WHAT IS EXPECTED.
Transcribe the full listing so that each line reads as it does in the original.

AVAILABLE RECORDS.
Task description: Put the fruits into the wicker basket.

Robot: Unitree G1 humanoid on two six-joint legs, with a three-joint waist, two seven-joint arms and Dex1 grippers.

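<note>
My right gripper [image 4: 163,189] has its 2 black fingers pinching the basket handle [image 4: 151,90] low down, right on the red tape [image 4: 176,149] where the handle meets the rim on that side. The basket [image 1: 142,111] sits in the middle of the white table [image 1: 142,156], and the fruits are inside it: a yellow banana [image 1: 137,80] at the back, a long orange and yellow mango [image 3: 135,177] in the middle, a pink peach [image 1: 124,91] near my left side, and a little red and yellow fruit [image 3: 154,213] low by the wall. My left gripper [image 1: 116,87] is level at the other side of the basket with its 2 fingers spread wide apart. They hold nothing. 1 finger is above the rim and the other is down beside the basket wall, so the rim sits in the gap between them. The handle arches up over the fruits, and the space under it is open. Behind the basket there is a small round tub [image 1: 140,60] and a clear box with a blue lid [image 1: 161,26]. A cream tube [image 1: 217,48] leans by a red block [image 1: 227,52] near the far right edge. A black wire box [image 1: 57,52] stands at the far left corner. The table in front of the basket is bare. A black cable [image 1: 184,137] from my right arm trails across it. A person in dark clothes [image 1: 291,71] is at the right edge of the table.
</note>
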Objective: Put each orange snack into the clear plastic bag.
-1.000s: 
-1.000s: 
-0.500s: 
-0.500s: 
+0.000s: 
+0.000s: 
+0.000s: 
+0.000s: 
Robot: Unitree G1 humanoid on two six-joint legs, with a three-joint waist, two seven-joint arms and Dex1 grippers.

SOLUTION TO THIS PROBLEM.
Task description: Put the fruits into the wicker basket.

Robot: Unitree G1 humanoid on two six-joint legs, with a three-joint waist, two seven-joint arms and Dex1 grippers.

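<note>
My right gripper [image 4: 163,189] has its 2 black fingers pinching the basket handle [image 4: 151,90] low down, right on the red tape [image 4: 176,149] where the handle meets the rim on that side. The basket [image 1: 142,111] sits in the middle of the white table [image 1: 142,156], and the fruits are inside it: a yellow banana [image 1: 137,80] at the back, a long orange and yellow mango [image 3: 135,177] in the middle, a pink peach [image 1: 124,91] near my left side, and a little red and yellow fruit [image 3: 154,213] low by the wall. My left gripper [image 1: 116,87] is level at the other side of the basket with its 2 fingers spread wide apart. They hold nothing. 1 finger is above the rim and the other is down beside the basket wall, so the rim sits in the gap between them. The handle arches up over the fruits, and the space under it is open. Behind the basket there is a small round tub [image 1: 140,60] and a clear box with a blue lid [image 1: 161,26]. A cream tube [image 1: 217,48] leans by a red block [image 1: 227,52] near the far right edge. A black wire box [image 1: 57,52] stands at the far left corner. The table in front of the basket is bare. A black cable [image 1: 184,137] from my right arm trails across it. A person in dark clothes [image 1: 291,71] is at the right edge of the table.
</note>
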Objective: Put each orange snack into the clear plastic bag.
-1.000s: 
-1.000s: 
-0.500s: 
-0.500s: 
+0.000s: 
+0.000s: 
+0.000s: 
+0.000s: 
Robot: Unitree G1 humanoid on two six-joint legs, with a three-joint waist, two seven-joint arms and Dex1 grippers.

No more work is needed on this exercise.